Situation géographique et historique
La forme du cortège est limitée à l’ouest par la Laïta et l’Ellé. à l’est, sa limite peut être fixée par une ligne partant de la rivière de Crac’h et passant entre Baud et Quistinic avec, toutefois, des infiltrations sporadiques jusqu’à la rivière d’Auray. Au nord, nous voyons une profonde pénétration en pays de gavotte, jusqu’à Bubry, Inguiniel, Guilligomarc’h. à ce sujet, il est intéressant de constater l’extension de la mode vestimentaire de Lorient-Groix dans cette région... ceci pouvant expliquer cela… Tout l’ouest du pays d’en-dro est remarquable par sa forme en cortège, qui a remplacé la ronde ou la chaîne. C’est vers la fin du XIXe siècle et le début du XXe que sont apparues les premières fantaisies qui ont permis, plus tard, le découpage de la ronde ou la chaîne. Soit que le cavalier et sa cavalière se tournaient l’un vers l’autre toutes les 4 mesures sans rompre la ronde, soit que le cavalier lançait sa cavalière vers le centre de la ronde (kas-abarh, « envoi en dedans »), avec déjà l’amorce de la rupture de la ronde. Ces deux façons, qui altéraient profondément le sens communautaire de la danse, ont abouti finalement à l’individualisation du couple. C’est la première guerre mondiale qui a fait la charnière, et, si des témoignages sérieux prouvent l’apparition du cortège ici et là, avant 1914, c’est bien après celle-ci qu’il faut en voir la généralisation.

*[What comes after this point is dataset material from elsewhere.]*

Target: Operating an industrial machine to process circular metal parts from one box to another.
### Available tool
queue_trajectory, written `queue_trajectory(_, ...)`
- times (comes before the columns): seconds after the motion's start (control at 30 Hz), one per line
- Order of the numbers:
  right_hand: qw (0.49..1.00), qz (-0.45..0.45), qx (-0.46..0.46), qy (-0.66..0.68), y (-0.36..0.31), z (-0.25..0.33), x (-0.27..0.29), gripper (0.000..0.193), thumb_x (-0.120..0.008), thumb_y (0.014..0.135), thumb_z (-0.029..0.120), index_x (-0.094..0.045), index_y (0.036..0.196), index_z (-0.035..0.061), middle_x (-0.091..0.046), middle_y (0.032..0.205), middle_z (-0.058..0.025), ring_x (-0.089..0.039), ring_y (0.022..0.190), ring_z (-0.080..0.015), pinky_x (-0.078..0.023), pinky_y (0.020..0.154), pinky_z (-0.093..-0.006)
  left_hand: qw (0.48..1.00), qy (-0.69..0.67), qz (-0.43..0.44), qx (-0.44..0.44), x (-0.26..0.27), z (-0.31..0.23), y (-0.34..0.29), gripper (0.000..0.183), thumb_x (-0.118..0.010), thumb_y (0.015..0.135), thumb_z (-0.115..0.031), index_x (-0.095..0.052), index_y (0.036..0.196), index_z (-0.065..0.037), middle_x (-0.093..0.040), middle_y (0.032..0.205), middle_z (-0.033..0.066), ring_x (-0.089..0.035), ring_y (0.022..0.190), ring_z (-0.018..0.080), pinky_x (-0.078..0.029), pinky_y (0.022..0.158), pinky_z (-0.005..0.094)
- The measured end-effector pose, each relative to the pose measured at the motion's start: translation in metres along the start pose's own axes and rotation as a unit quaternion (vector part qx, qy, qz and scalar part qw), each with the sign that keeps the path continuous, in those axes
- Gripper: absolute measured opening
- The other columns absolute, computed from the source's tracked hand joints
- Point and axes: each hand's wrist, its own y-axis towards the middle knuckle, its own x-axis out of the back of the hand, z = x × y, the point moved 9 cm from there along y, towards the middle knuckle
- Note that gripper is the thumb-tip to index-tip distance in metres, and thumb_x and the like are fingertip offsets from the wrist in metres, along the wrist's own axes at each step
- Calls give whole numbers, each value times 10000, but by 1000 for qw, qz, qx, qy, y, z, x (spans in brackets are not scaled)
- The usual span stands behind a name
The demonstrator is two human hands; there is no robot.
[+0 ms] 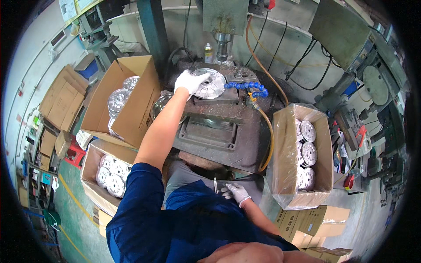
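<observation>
Nearest the lens, the right hand [236, 191] in a white glove is seen resting at six o'clock on the lap, fingers loosely curled around a thin metal piece; how firmly it is held cannot be told. At twelve o'clock the gloved left hand [189, 81] is laid over the silver metal disc [211, 83] on the press bed [219, 127], fingers spread on its rim. Similar discs are stacked in the right carton [322, 144] at three o'clock and in two open boxes [131, 105] at nine o'clock; their lower layers are hidden.
</observation>
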Motion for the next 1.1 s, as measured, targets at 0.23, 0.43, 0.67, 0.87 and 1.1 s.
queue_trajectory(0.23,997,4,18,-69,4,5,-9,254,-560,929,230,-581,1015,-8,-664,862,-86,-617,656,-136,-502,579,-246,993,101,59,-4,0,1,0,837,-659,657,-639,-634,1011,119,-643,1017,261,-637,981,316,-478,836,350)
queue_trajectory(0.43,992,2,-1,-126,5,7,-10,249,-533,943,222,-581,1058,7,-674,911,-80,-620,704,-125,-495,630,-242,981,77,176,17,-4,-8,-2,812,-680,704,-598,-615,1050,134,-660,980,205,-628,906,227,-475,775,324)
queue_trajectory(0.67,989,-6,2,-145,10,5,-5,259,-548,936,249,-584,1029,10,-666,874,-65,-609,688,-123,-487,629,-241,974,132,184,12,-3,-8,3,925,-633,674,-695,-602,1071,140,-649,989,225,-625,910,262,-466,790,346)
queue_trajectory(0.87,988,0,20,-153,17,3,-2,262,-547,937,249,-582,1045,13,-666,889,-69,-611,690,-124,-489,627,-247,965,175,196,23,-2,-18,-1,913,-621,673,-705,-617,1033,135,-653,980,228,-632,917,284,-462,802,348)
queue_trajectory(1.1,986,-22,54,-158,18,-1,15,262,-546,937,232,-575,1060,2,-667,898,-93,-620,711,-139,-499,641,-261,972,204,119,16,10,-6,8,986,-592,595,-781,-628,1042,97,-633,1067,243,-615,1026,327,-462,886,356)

Informateurs, témoignages et transmission
Dans les années 1976-1978, le cercle celtique « Kerionned Lann Karnag » mené par André Arhuero, avec le concours des « Trouzerion » (chanteurs), de Georges Paugam et de la commission Danses de la confédération Kendalc’h, entreprend la mise en valeur du patrimoine dansé de pays d’Auray. Le collectage de l’en-dro deu ha deu (kas abarh) réalisé en 1977 à Carnac , nous permet d’avoir aujourd’hui une analyse complète et précise du patrimoine chanté et dansé du pays de Carnac. Les témoignages et l’analyse des captations réalisées en présence des anciens des communes de Carnac, de Plouharnel et Erdeven, porteurs de tradition, ont permis d’aboutir à la rédaction de la fiche technique de cette danse.
Occasion de danse
Comme partout ailleurs en Bretagne, les occasions de danse en début de XXe siècle en pays d’Auray sont à mettre en rapport avec les grandes fêtes de l’année. Les mariages, les soirées de pardons, les kermesses, les fêtes de fin des grands travaux des champs... ont toujours été autant d’occasions de danser en pays d’Auray.
Origine et famille de danse
La dénomination Kas Abarh pour cette danse est assez récente puisque ce sont les cercles celtiques locaux qui l’ont nommée ainsi dans les années 1960. La mode ancienne était de danser l’« en-dro deu ha deu ». La danse prend ses origines dans l’en-dro dit « mod koh » en opposition à l’« en-dro deu ha deu ». Les anciens danseurs du pays ont rapporté qu’ils avaient vécu le passage de la ronde au couple avant 1914. Les airs à danser, sont eux, malgré tout, restés les mêmes. La première fantaisie ayant mené à la structure du cortège en couple voulait que le cavalier lance sa cavalière vers le centre du rond (kas abarh signifiant « envoie dedans ») tout en conservant la ronde ou la chaîne commune. Prémice qui altère profondément le sens communautaire de la danse pour aboutir à l’individualisation du couple.
Collection Cartopole de Baud
Forme et structure de la danse
L’en-dro du pays est donc remarquable par sa forme en cortège qui a remplacé la ronde ou la chaîne. C’est vers la fin du XIXe et début du XXe siècle que sont apparues les premières fantaisies qui ont permis, plus tard, la scission de la ronde ou de la chaîne en cortège par couple. C’est la première guerre mondiale qui a fait la charnière, et si des témoignages sérieux prouvent l’apparition du cortège ici et là, avant 1914, c’est bien après celle-ci qu’il faut en voir sa généralisation.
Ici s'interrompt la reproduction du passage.